> _Exercise goal_
Out of the records below, copy all lines in which the word "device" occurs.
*** Opening of Task material ***
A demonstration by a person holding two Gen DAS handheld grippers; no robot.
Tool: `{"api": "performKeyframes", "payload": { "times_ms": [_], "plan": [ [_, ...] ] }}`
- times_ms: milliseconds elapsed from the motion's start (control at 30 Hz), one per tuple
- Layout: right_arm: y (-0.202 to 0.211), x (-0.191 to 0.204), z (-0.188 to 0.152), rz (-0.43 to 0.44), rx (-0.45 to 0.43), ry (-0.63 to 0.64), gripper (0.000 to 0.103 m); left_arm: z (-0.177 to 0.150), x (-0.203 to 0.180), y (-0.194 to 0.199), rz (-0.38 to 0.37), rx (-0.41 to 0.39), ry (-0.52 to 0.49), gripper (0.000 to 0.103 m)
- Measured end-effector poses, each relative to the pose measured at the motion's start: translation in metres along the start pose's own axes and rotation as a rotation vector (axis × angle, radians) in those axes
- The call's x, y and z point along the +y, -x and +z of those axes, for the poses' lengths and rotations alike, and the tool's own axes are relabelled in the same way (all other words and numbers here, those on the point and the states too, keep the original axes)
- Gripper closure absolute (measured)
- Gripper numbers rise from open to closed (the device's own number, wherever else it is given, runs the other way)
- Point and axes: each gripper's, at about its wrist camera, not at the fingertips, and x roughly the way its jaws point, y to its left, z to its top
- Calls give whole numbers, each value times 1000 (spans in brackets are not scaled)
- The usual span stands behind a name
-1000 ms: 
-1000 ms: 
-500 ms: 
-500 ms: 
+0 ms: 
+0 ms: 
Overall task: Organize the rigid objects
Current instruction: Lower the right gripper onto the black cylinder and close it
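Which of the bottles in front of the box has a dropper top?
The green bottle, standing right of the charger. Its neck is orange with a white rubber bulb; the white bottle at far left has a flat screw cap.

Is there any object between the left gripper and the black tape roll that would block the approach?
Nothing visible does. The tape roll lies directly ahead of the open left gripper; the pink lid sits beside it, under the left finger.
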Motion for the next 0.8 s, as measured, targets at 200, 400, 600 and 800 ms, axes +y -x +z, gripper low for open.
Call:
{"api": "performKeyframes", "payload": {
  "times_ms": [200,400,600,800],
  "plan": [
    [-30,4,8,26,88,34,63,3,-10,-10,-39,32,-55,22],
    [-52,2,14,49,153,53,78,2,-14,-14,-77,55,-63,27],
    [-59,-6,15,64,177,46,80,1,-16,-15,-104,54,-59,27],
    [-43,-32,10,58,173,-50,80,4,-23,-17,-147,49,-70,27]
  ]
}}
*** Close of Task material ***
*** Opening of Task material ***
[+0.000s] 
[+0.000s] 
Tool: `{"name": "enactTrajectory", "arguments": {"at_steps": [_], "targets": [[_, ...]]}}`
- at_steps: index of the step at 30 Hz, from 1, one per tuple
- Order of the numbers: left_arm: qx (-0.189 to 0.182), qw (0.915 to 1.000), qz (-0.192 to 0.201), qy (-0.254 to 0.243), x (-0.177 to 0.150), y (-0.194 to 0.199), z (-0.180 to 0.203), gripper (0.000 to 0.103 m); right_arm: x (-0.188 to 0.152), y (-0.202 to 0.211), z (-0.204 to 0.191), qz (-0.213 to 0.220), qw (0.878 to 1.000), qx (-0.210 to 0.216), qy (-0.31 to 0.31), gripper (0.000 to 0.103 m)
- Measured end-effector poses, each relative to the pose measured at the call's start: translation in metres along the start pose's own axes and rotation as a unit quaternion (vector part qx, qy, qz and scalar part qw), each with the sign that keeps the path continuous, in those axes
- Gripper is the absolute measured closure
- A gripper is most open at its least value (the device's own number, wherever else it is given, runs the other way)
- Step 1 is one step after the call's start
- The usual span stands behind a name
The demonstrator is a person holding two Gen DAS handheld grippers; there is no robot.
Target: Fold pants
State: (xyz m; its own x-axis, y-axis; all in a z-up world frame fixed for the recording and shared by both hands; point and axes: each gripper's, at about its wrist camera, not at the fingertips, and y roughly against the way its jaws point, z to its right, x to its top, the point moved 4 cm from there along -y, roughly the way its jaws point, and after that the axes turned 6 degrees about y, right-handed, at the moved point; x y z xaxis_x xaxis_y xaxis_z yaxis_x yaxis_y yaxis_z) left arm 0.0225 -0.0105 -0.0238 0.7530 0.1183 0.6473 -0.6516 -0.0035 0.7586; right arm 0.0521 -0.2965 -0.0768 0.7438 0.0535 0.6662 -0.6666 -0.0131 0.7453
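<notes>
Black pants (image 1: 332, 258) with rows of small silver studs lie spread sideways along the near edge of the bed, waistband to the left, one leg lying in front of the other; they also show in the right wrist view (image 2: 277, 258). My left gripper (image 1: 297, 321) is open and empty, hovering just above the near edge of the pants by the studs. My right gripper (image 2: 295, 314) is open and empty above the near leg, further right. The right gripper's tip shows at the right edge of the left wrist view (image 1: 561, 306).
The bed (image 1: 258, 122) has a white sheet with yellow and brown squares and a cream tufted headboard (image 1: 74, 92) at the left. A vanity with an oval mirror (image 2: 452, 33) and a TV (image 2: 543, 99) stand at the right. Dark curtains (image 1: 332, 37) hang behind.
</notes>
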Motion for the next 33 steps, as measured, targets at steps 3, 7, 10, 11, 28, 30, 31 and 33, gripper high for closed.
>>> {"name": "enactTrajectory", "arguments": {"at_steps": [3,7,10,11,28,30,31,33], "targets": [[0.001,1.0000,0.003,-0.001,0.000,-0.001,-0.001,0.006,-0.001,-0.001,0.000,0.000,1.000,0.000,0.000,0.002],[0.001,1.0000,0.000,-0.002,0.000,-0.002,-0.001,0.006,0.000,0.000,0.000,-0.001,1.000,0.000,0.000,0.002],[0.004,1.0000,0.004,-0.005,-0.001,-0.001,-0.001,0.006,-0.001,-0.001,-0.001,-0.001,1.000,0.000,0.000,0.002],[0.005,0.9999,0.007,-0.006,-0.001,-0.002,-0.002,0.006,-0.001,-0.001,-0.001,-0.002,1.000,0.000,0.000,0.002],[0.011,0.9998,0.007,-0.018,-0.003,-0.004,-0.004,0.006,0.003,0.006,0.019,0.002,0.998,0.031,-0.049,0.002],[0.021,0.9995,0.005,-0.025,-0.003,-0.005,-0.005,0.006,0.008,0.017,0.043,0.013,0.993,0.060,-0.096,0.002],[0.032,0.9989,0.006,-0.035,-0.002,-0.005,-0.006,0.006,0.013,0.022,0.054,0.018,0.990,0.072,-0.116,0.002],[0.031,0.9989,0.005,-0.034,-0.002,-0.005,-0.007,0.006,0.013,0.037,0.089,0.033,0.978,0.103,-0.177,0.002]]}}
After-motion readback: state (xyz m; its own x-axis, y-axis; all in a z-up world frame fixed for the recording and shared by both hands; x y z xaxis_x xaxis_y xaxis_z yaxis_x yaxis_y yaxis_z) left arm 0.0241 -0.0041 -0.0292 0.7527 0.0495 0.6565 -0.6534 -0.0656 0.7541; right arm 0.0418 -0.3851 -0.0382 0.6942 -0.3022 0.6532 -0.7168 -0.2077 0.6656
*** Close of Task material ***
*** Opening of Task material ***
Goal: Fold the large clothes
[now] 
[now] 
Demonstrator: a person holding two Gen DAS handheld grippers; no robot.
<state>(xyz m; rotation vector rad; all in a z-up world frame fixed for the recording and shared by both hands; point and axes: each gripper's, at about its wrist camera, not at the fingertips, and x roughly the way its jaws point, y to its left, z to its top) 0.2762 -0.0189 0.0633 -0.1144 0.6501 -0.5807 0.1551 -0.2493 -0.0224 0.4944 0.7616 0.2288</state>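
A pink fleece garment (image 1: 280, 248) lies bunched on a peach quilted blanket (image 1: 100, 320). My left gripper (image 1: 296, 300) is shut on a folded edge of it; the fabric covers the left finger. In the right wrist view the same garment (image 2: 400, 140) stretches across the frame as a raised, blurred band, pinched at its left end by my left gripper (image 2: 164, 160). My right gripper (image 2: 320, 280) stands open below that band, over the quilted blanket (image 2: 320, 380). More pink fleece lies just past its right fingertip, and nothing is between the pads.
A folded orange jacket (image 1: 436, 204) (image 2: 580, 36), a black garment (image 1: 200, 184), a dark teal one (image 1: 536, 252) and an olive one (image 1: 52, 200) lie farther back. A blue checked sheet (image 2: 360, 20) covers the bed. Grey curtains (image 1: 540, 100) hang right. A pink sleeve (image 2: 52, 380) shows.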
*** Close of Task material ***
> _Final answer_
- Gripper numbers rise from open to closed (the device's own number, wherever else it is given, runs the other way)
- A gripper is most open at its least value (the device's own number, wherever else it is given, runs the other way)

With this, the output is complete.